Jim Dowling was born in Dolphins Barn in Dublin in 1938 and attended James Street Christian Brothers School and Rathmines School of Commerce. He began his career as a messenger boy in Guinness Brewery at the age of 15, transferred to the Brew House 3 years later and remained there until the age of 31.
Jim was one of a select band of young musicians who trained with the legendary piper Leo Rowsome at a time when traditional music was confined to the back streets and the kitchens. But many people had begun to feel that there was a pressing need for a national organisation to promote Ireland’s unique musical culture. And so, in 1951, at the Dublin Pipers Club headquarters, the first standing Committee of Cumann Ceoltóirí na hÉireann was elected. Jim Dowling held the position as secretary for 12 years.

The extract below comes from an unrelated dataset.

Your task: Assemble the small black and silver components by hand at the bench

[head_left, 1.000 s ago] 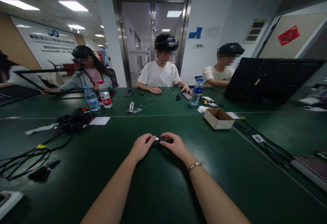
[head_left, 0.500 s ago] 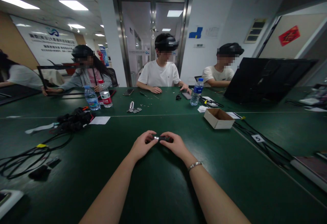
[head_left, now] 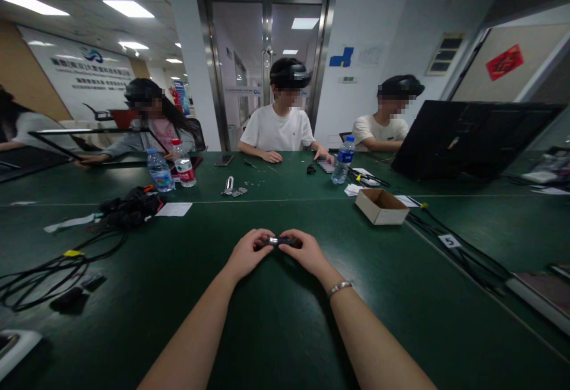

During this 12 year period Jim travelled as far as the US for traditional music sessions in New York and Boston. He featured on the Ed Sullivan Show and was one of a number of musicians who were due to perform at a concert for President Kennedy in 1966 but due to his assassination, the concert did not go ahead. Later he travelled to Europe with many visits to Germany and was a guest of Mayor Rommel at the Cologne music festival.
Jim moved down to Glengarriff in 1969 and set about popularising the playing and making of uillean pipes and traditional music. The seisiuns he held in the bar at Dowling’s Caravan Park soon became a focus for musicians from far and wide, and those who wanted the opportunity to learn from a master musician.
There was a legacy of piping in West Cork, a legacy that, over the years has featured extraordinary musicians such as the blind fiddler, Tom Kennedy who shared his extensive collection of tunes with West Cork’s much-loved Canon James Goodman. Canon Goodman was born in Ventry County Kerry in 1828 and was an outstanding Uilleann piper. He spent his life as a minister in different parishes in West Cork and he ensured that hundreds of tunes including those which Tom knew were preserved for posterity. He collected over 2,000 melodies, now safely ensconced in the library of Trinity College under the title of “The Tunes of the Munster Pipers.” Today his statue can be seen at the gate to Abbeystrewry parish church in Skibbereen.
Jim Dowling worked to revive that tradition of piping in West cork and was a founder member of the Glengarriff Branch of Comhaltas Ceoltoiri Éireann. He died in November 2008 and this festival is a commemoration of his significant contribution to Uilleann piping and traditional music.